Visualizing “Gone with the Wind” Book Text With Word Cloud!

Tahsin Mayeesha
Learning Machine Learning

--

After the “Gone With The Wind” book dataset came out in Kaggle, as a historical-fiction junkie I had to work on it. I’ve made a cool word cloud with the book text data already in my kernel named “Frankly My Dear, I Just Want a Word Cloud”.

I’ll give a quick overview on how to use Andreas Muller’s wordcloud package in Kaggle to generate visualizations in this post.

Word Cloud

Word cloud is a very popular and common visualization tool to show words according to it’s relative frequency or importance in a text. The general format of a word cloud however can be quite boring, so we can add mask images to change the shape.

In Kaggle, we can’t download mask images directly from web, so I had to make a zip file containing the mask images I wanted to try out and upload to Kaggle as a dataset. After that I was able to try different samples until I liked one.

The kernel had to combine multiple datasets to generate one word cloud! I hope they will let us just get the images from web in future.

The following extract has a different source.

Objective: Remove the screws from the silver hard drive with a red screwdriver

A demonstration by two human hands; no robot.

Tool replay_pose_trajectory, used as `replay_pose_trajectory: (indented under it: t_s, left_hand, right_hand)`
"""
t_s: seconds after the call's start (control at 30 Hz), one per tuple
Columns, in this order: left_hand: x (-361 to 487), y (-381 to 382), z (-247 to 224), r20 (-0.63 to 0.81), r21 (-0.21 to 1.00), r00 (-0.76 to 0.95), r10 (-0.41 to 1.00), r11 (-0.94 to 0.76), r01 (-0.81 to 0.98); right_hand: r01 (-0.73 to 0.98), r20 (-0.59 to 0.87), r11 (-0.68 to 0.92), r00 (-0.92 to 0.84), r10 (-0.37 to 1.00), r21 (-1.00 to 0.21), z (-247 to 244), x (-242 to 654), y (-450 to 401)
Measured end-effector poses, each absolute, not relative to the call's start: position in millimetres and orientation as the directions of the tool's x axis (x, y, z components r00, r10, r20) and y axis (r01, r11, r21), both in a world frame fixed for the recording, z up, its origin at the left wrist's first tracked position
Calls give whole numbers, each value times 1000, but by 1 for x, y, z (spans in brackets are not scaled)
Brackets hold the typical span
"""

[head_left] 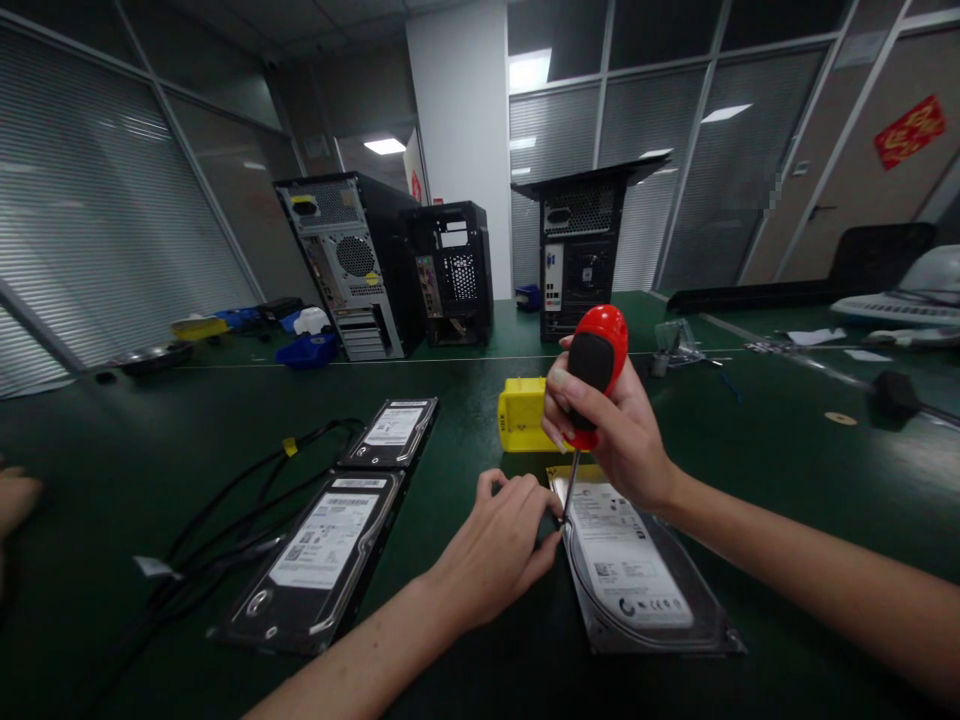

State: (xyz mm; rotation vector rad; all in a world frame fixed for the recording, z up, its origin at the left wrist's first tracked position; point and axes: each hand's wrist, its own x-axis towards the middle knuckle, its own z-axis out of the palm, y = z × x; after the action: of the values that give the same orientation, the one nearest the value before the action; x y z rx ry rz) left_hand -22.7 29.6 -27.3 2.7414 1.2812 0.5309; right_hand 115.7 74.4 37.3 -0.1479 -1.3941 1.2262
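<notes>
My right hand (pixel 630 440) is wrapped round the red and black handle of a screwdriver (pixel 598 365), which stands nearly upright. Its metal shaft runs down to the left edge of a hard drive (pixel 637 560) lying label-up on the table in front of me. Beside the screwdriver's tip, my left hand (pixel 510 540) has thumb and index finger drawn together at that same edge. Whatever may be between those fingertips is too small to make out. Just beyond the drive sits a yellow plastic bin (pixel 521 415), partly hidden by my right hand.
To the left lie two more hard drives (pixel 322 550) in a line, with black cables (pixel 217 520) alongside. Computer cases (pixel 360 270) stand at the back of the green table (pixel 465 400). A blue bin (pixel 306 350) is farther left. Another person's hand (pixel 16 497) shows at the left edge.
</notes>
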Motion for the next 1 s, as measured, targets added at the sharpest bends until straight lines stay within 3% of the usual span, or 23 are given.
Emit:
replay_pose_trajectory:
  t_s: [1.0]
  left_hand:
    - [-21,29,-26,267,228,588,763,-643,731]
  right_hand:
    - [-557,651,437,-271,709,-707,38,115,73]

The mask image I liked most is given below. Choosing a good mask image is the key to create a cool visualization. In the beginning I chose images with filled background instead of white and the results were mediocre, instead of a shape I got a squared image despite using masks.

Code

Muller’s package make generating word clouds extremely easy. The code is already self explanatory but I’ll add brief overview.

max_words is the number of most frequent words that would be included in the visualization, mask is the numpy array containing the mask image which I loaded with Pillow, STOPWORDS are the list of common words we don’t want to include because they do not provide any insight.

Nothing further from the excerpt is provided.